■ ASSIGNMENT:
In your copy of the records, include every word exactly and no pictures.

Saved data entries:
################

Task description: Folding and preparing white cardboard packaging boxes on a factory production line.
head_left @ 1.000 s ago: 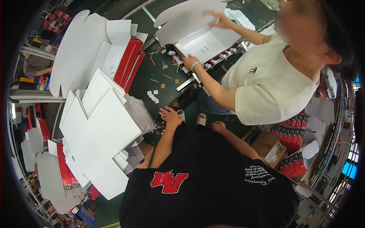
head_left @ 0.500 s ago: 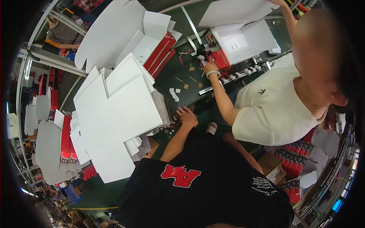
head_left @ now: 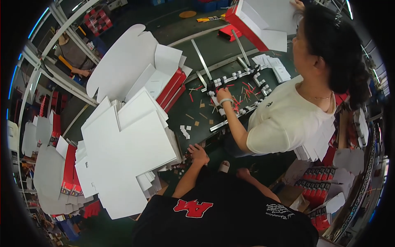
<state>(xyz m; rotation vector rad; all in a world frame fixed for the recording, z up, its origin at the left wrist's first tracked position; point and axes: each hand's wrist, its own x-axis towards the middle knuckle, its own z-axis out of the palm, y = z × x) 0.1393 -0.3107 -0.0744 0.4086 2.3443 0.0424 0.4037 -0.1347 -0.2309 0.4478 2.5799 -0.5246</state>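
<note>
My left hand (head_left: 198,155) rests at the near edge of the green table (head_left: 175,109), fingers spread and holding nothing. Just left of it rises a tall stack of flat white cardboard blanks (head_left: 127,144). Small white scraps (head_left: 185,131) lie on the tabletop beyond my fingertips. Lower down and to the right hangs my right hand (head_left: 243,173), in front of my black shirt; its fingers are too small and dark to make out. A co-worker in a cream shirt holds up an open red-and-white box (head_left: 257,31), the other hand on a metal frame (head_left: 236,76) with white blocks.
Behind the blanks, open red-sided boxes (head_left: 170,88) are piled with white lids raised. Red and tan strips (head_left: 245,92) lie inside the frame. White cards (head_left: 273,68) sit beyond it. An open carton (head_left: 298,201) and red packs (head_left: 314,189) stand at right.
The co-worker has lifted the open box off the metal frame, away toward the far side, uncovering the scraps inside. My view has tilted up slightly; my hands keep about the same pose.
</note>
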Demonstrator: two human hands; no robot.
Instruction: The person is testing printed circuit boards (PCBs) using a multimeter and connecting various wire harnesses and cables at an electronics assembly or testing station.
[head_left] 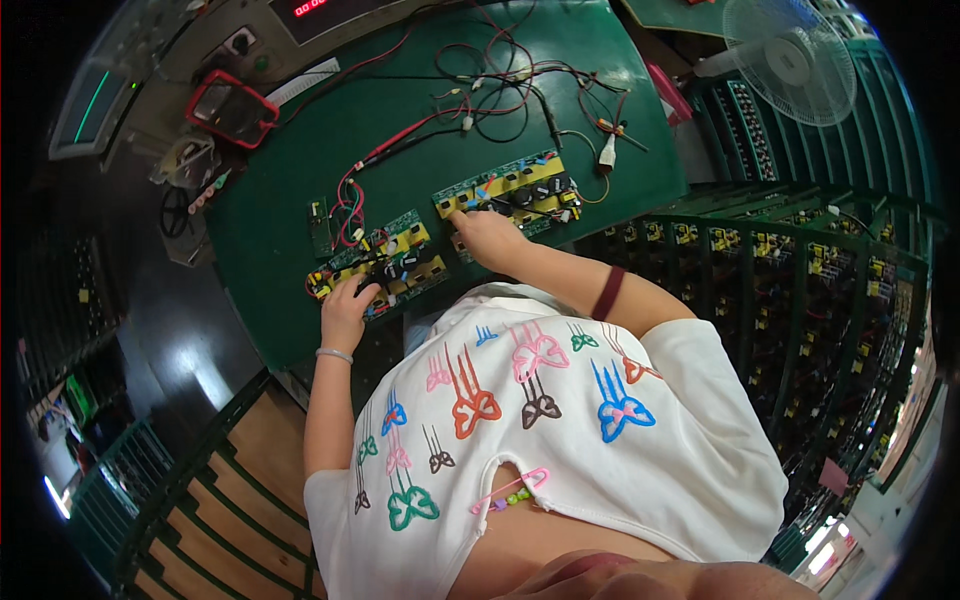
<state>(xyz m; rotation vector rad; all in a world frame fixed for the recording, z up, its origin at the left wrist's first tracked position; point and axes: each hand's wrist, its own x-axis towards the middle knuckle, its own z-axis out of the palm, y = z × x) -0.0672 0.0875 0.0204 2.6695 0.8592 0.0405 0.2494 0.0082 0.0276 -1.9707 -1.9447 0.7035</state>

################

■ SOLVED PROBLEM:
Task description: Folding and preparing white cardboard packaging boxes on a factory production line.
head_left @ 1.000 s ago: 
head_left @ 0.500 s ago: 
head_left @ now: 
<state>(xyz m; rotation vector rad; all in a world frame fixed for the recording, z up, its origin at the left wrist's first tracked position; point and axes: each hand's wrist, its own x-axis towards the middle knuckle, its own z-axis out of the palm, y = z × x) 0.1393 -0.3107 -0.0744 0.4086 2.3443 0.0424 0.4037 -0.1347 -0.2309 0.4478 2.5799 -0.5246</state>
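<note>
My left hand (head_left: 198,155) rests at the near edge of the green table (head_left: 175,109), fingers spread and holding nothing. Just left of it rises a tall stack of flat white cardboard blanks (head_left: 127,144). Small white scraps (head_left: 185,131) lie on the tabletop beyond my fingertips. Lower down and to the right hangs my right hand (head_left: 243,173), in front of my black shirt; its fingers are too small and dark to make out. A co-worker in a cream shirt holds up an open red-and-white box (head_left: 257,31), the other hand on a metal frame (head_left: 236,76) with white blocks.
Behind the blanks, open red-sided boxes (head_left: 170,88) are piled with white lids raised. Red and tan strips (head_left: 245,92) lie inside the frame. White cards (head_left: 273,68) sit beyond it. An open carton (head_left: 298,201) and red packs (head_left: 314,189) stand at right.
The co-worker has lifted the open box off the metal frame, away toward the far side, uncovering the scraps inside. My view has tilted up slightly; my hands keep about the same pose.
</note>
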Demonstrator: two human hands; no robot.
Instruction: The person is testing printed circuit boards (PCBs) using a multimeter and connecting various wire harnesses and cables at an electronics assembly or testing station.
[head_left] 
<state>(xyz m; rotation vector rad; all in a world frame fixed for the recording, z up, its origin at the left wrist's first tracked position; point and axes: each hand's wrist, its own x-axis towards the middle knuckle, its own z-axis out of the palm, y = z × x) -0.0672 0.0875 0.0204 2.6695 0.8592 0.0405 0.2494 0.0082 0.0276 -1.9707 -1.9447 0.7035</state>

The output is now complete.